Endohedral chemistry of C60-based fullerene cages

J Am Chem Soc. 2005 Aug 17;127(32):11277-82. doi: 10.1021/ja043403y.

Abstract

Fullerenes have unique chemistry owing to their cage structure, their richness in pi-electrons, and their large polarizabilities. They can trap atoms and small molecules to generate endohedral complexes as superconductors, drug carriers, molecular reactors, and ferroelectric materials. An important goal is to develop effective methods that can affect the behavior of the atoms and small molecules trapped inside the cage. In this paper, the quantum chemical density functional theory was employed to demonstrate that the stability and position of a guest molecule inside the C60 cage can be changed, and its orientation controlled, by modifying the C60 cage shell.

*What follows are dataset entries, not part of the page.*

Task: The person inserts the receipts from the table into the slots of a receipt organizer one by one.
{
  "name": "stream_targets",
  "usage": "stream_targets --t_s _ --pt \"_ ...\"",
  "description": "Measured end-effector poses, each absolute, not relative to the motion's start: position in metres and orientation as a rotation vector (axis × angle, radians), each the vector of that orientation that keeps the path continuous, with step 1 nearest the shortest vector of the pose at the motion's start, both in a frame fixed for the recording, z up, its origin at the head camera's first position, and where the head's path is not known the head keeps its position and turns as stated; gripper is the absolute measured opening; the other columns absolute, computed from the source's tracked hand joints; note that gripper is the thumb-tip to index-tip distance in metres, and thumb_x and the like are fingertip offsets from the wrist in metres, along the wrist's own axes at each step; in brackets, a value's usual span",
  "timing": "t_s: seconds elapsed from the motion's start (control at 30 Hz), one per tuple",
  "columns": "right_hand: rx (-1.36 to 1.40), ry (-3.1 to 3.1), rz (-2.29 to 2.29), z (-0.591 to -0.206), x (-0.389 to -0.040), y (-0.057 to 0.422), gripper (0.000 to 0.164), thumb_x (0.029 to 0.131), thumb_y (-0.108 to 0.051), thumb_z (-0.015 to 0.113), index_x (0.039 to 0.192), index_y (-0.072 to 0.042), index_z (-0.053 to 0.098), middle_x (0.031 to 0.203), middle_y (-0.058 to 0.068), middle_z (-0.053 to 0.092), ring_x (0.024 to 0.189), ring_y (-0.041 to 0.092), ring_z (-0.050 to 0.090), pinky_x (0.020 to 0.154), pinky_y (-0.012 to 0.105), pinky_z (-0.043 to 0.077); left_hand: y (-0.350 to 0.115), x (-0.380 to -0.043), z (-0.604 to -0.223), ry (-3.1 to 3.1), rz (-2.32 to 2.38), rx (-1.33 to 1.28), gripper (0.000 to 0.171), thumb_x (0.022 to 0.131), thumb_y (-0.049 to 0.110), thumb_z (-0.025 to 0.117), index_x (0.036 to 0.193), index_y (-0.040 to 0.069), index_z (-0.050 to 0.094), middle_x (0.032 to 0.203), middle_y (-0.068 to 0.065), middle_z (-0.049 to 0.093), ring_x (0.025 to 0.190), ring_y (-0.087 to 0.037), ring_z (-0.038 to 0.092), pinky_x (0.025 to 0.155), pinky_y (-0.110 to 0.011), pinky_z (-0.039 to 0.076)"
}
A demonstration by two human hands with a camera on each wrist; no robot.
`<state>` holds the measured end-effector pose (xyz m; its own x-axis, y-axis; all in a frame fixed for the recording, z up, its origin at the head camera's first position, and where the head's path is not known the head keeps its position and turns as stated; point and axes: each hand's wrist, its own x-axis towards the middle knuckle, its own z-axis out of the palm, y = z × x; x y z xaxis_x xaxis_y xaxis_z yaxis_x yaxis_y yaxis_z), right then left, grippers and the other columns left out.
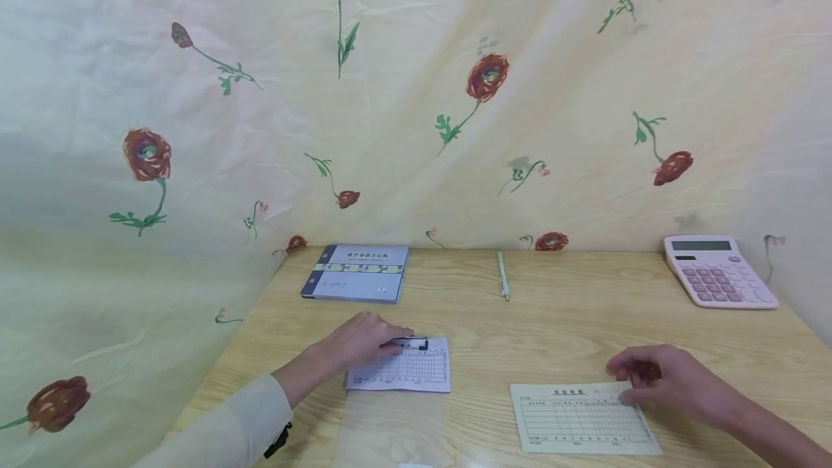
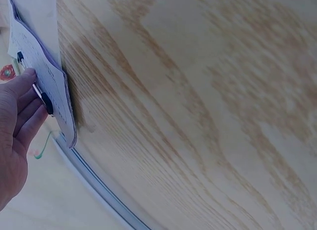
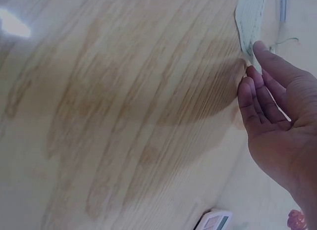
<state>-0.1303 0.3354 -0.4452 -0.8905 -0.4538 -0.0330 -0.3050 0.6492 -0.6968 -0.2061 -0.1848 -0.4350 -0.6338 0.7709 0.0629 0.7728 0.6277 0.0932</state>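
In the head view, my left hand [image 1: 366,340] pinches the black binder clip [image 1: 411,344] at the top of a small stack of printed forms [image 1: 408,372]. The left wrist view shows the thumb on the clip and the stack's pages [image 2: 52,86] bowed at the edge. My right hand [image 1: 669,380] is at the upper right corner of a loose pale green printed form [image 1: 578,421]. Its thumb lies over that corner, with the other fingers curled at the top edge. In the right wrist view, the form [image 3: 251,22] passes between thumb and fingertips.
A blue account book [image 1: 357,284] lies at the back left of the wooden table [image 1: 481,338]. Beside it, further right, is a light green pen [image 1: 503,276]. A pink calculator [image 1: 721,273] sits at the back right. Flower-printed cloth [image 1: 403,92] hangs behind and to the left.
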Motion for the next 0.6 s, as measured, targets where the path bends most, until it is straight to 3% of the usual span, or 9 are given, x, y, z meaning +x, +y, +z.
stream_targets --t_s 0.3,0.6 --pt "-0.778 2.67 -1.041 -0.4509 -0.1336 0.3393 0.011 0.091 -0.005 0.081 0.101 -0.009 0.08 0.086 -0.015 0.066 0.074 -0.001 0.053 0.059 0.023 0.047 -0.1853 -0.2059 -0.4354 -2.813 -0.175 -1.346 0.034 0.1 0.024 0.076 0.133 0.012 0.076 0.119 -0.004 0.078 0.058 0.007 0.049 0.055 -0.008 0.041" --pt "-0.887 2.713 -1.101 -0.449 -0.1357 0.3374 0.014 0.093 0.003 0.076 0.098 -0.01 0.081 0.092 -0.013 0.075 0.079 -0.003 0.061 0.063 0.022 0.053 -0.1857 -0.2075 -0.4371 -2.814 -0.18 -1.343 0.033 0.1 0.024 0.076 0.132 0.013 0.076 0.12 -0.003 0.078 0.061 0.007 0.052 0.058 -0.007 0.044"
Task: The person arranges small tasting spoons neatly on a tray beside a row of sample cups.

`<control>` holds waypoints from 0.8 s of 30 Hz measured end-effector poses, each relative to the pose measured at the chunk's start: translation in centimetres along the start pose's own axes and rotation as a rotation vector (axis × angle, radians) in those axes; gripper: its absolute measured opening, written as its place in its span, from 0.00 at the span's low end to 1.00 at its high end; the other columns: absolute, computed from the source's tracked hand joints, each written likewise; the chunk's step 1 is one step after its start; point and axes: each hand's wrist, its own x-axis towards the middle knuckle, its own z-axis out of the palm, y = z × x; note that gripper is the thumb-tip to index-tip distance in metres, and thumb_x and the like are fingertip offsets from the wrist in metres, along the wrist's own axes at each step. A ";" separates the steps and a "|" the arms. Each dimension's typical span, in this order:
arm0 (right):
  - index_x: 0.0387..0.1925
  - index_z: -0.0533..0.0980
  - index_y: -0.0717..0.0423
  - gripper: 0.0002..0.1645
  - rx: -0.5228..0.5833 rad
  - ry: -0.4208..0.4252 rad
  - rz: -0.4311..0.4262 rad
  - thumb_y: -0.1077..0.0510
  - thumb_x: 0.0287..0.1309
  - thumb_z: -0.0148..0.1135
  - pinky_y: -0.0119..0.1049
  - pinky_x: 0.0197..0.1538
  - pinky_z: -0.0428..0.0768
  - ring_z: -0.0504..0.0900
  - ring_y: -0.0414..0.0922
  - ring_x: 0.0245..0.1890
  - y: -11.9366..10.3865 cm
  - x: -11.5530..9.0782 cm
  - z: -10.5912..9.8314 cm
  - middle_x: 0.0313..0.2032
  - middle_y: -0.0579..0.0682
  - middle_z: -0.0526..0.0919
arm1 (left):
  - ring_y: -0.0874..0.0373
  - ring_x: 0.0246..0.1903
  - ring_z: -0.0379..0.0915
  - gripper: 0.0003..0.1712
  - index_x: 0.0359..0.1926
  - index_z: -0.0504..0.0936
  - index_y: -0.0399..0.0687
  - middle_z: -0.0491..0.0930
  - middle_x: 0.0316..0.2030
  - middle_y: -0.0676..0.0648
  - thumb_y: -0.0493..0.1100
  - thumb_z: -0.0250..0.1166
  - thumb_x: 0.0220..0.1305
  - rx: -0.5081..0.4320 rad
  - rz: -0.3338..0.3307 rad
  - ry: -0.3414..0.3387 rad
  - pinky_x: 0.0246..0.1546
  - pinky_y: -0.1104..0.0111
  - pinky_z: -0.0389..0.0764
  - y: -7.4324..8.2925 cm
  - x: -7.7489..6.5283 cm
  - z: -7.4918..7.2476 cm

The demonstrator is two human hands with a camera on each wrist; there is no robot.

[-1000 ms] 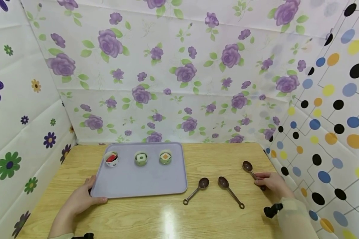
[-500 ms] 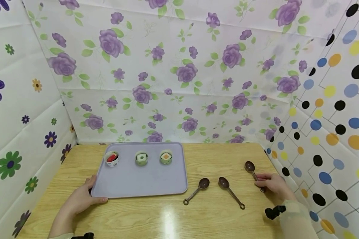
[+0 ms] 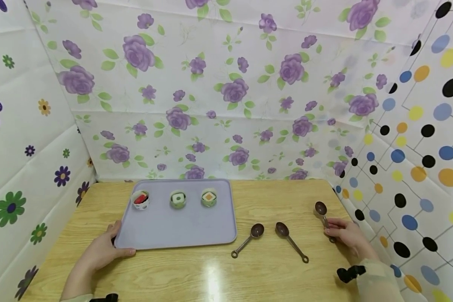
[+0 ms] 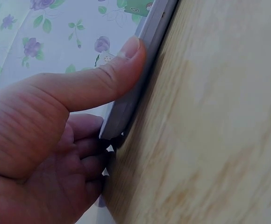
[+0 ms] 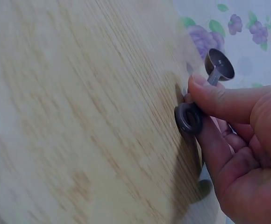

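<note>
My right hand (image 3: pixel 347 235) pinches the handle of a dark brown spoon (image 3: pixel 321 208) between thumb and fingers at the table's right side. Its bowl points away from me, and the ring at its handle end (image 5: pixel 188 118) shows beside my fingers in the right wrist view. At the near left corner of a lilac tray (image 3: pixel 181 230), my left hand (image 3: pixel 100 249) holds the rim, its thumb along the front edge and its fingers at the left side. Two more brown spoons, one nearer the tray (image 3: pixel 256 230) and one farther right (image 3: pixel 282 229), lie on the table.
Along the tray's back stand three small cups: one with a red piece (image 3: pixel 140 200), one with a white piece (image 3: pixel 178 199), one with a white-and-orange piece (image 3: pixel 209 198). Patterned cloth walls (image 3: pixel 234 126) enclose the wooden table (image 3: pixel 173 277) at the back and both sides.
The spoon in my right hand has shifted a little to the right, its bowl turning slightly. My left hand and the tray have stayed in place.
</note>
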 end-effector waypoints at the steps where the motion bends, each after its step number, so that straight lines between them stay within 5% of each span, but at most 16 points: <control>1: 0.72 0.69 0.75 0.41 -0.001 0.002 0.002 0.61 0.65 0.77 0.30 0.44 0.86 0.84 0.31 0.42 -0.1 0.0 0.1 0.47 0.43 0.88 | 0.17 0.77 0.34 0.81 0.81 0.38 0.24 0.38 0.79 0.20 0.68 0.81 0.54 0.000 -0.003 0.000 0.72 0.25 0.45 -0.1 0.0 0.0; 15: 0.76 0.63 0.75 0.43 0.089 0.049 -0.011 0.62 0.70 0.72 0.30 0.46 0.87 0.85 0.31 0.42 -0.4 0.0 1.4 0.56 0.54 0.84 | 0.18 0.77 0.34 0.81 0.81 0.38 0.24 0.38 0.79 0.19 0.67 0.81 0.55 -0.004 -0.004 0.002 0.73 0.26 0.45 0.2 -0.2 -0.2; 24: 0.75 0.66 0.68 0.39 0.385 0.132 -0.009 0.65 0.69 0.71 0.29 0.45 0.87 0.87 0.33 0.41 -2.2 -0.2 4.1 0.44 0.38 0.88 | 0.18 0.77 0.35 0.79 0.81 0.39 0.24 0.38 0.79 0.19 0.66 0.81 0.56 0.008 0.004 0.004 0.73 0.27 0.46 0.2 -0.3 -0.2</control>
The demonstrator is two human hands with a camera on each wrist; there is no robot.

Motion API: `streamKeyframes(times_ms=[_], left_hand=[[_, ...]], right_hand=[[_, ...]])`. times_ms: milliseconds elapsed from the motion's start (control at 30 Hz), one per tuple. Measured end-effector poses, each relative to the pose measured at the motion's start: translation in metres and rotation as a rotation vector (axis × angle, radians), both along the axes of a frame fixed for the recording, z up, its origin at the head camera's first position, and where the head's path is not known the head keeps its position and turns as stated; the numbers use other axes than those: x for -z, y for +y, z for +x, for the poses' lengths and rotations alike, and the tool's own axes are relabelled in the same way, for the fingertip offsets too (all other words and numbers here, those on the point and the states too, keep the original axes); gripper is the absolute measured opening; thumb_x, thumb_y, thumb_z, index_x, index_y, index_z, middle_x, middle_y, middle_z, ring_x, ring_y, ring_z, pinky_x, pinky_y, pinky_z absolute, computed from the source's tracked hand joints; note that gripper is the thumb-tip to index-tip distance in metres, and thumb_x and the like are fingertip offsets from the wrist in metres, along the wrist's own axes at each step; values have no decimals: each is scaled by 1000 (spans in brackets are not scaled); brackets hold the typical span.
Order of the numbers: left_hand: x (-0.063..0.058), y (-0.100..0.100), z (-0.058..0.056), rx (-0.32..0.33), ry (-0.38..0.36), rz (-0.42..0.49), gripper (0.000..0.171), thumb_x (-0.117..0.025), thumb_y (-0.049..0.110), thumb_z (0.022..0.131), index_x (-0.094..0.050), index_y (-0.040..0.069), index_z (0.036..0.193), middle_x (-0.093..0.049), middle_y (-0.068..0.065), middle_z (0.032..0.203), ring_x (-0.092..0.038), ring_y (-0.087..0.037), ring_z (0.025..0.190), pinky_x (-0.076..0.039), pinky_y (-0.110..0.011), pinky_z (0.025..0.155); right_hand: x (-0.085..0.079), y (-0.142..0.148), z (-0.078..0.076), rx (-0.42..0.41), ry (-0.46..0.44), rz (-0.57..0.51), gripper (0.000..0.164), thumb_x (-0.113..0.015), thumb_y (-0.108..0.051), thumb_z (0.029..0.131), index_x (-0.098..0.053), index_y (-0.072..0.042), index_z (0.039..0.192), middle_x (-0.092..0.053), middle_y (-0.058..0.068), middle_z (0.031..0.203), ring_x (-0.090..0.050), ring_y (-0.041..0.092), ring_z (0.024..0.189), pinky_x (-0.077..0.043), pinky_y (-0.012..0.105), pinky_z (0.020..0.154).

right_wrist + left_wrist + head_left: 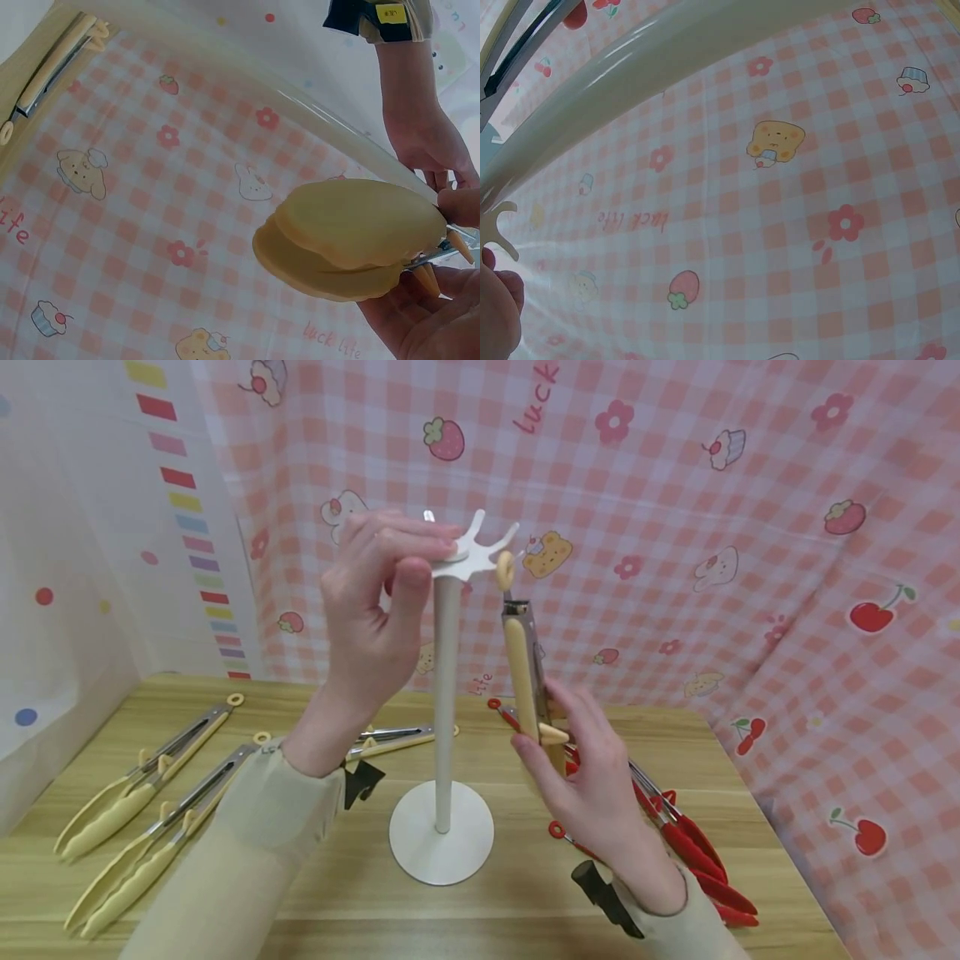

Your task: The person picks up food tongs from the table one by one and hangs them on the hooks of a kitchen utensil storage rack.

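Observation:
A white stand (446, 710) rises from a round base, with curved hooks around its top. At that top my left hand (378, 589) pinches the hub, fingers above and thumb lower. My right hand (588, 764) grips yellow tongs (517, 668) upright, beside the pole. Their pull ring (506, 571) is up against a hook on the right; I cannot tell whether the hook passes through it. The right wrist view has the tongs' scalloped heads (352, 225) close together. In the left wrist view, a hook (506, 232) shows near the left hand (499, 315).
Two yellow tongs (150, 777) (165, 839) lie on the left of the wooden table (337, 893). Another yellow pair (397, 742) lies behind the pole. Red tongs (690, 843) lie at the right, partly behind my right hand. A checked cloth (660, 485) hangs behind.

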State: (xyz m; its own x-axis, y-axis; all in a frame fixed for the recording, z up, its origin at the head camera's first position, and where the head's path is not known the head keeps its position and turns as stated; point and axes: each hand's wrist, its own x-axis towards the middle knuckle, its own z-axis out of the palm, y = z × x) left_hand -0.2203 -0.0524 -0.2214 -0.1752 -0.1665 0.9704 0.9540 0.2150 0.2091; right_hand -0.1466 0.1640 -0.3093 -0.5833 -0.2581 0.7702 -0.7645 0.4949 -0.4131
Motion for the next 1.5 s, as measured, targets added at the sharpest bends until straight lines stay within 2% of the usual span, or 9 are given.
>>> streamKeyframes(times_ms=[200, 300, 400, 500, 667, 900, 1233, 1400, 1500], left_hand=[[-2, 1, 2, -3, 20, 5, 72, -46, 65, 104, -71, -1, 91, -77, -21, 97, -54, -18, 87, -36, -19, 79], [-2, 1, 3, -9, 26, 5, 70, -47, 63, 105, -71, -1, 91, -77, -20, 96, -54, -17, 85, -35, -19, 78], [-1, 1, 3, -13, 25, 5, 70, -47, 63, 105, -72, 0, 91, -77, -20, 96, -54, -18, 86, -36, -19, 79], [-2, 1, 3, -10, 26, -1, 70, -46, 64, 105, -72, 0, 92, -77, -20, 97, -54, -19, 86, -36, -19, 79], [-2, 0, 3, -8, 27, -10, 70, -46, 63, 106, -71, 0, 93, -78, -20, 98, -52, -20, 83, -35, -18, 76], [-1, 0, 3, -20, 30, -11, 68, -46, 62, 106, -72, 0, 94, -78, -19, 98, -51, -24, 80, -34, -18, 77], [-1, 1, 2, -16, 26, -7, 68, -46, 62, 106, -72, 0, 94, -78, -19, 99, -53, -22, 84, -33, -17, 72], [-1, 1, 1, -13, 25, -3, 68, -46, 63, 106, -72, 1, 94, -78, -18, 99, -53, -23, 84, -33, -17, 75], [0, 0, 1, -11, 24, -4, 68, -46, 63, 106, -72, 0, 94, -78, -19, 100, -53, -23, 84, -34, -18, 76]], right_hand=[[6, -7, -4, -15, 28, -30, 54, -63, -37, 105, -56, -3, 145, -67, 16, 115, -63, 18, 95, -54, 21, 65], [10, -11, -6, 0, 41, -39, 55, -61, -42, 105, -57, -3, 144, -68, 15, 114, -63, 20, 96, -54, 26, 70], [13, -16, -7, 11, 49, -40, 57, -59, -44, 106, -56, -1, 144, -68, 17, 115, -65, 25, 103, -58, 32, 82], [15, -21, -7, 3, 42, -53, 58, -60, -42, 106, -55, 0, 144, -67, 18, 116, -65, 27, 106, -61, 33, 86], [20, -29, -6, -11, 8, -82, 55, -63, -37, 105, -54, 0, 145, -64, 17, 114, -64, 24, 103, -63, 30, 86], [25, -38, -6, 7, -1, -92, 61, -61, -43, 104, -53, -1, 148, -64, 17, 116, -66, 25, 106, -63, 35, 93], [30, -47, -7, 2, -8, -117, 65, -58, -48, 104, -52, 1, 147, -64, 17, 116, -66, 26, 104, -62, 34, 90], [32, -51, -9, -10, -11, -127, 65, -59, -47, 103, -52, 1, 146, -64, 17, 116, -66, 27, 107, -63, 38, 91], [33, -54, -11, -26, 2, -138, 64, -60, -45, 103, -52, 3, 146, -63, 18, 116, -66, 27, 107, -63, 35, 89]])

The outside attachment of two hydrogen atoms to two adjacent carbon atoms located between two six-membered rings of the C60 cage affects the orientation of the LiF molecule inside and increases the stability of LiF inside the cage by 45%. In contrast, when 60 hydrogen atoms were attached to the outside surface of the C60 cage, thus transforming all C=C double bonds into single bonds, the stability of the LiF inside was reduced by 34%. If two adjacent carbon atoms were removed from C60, the stability of LiF inside this defect C60 was reduced by 41%.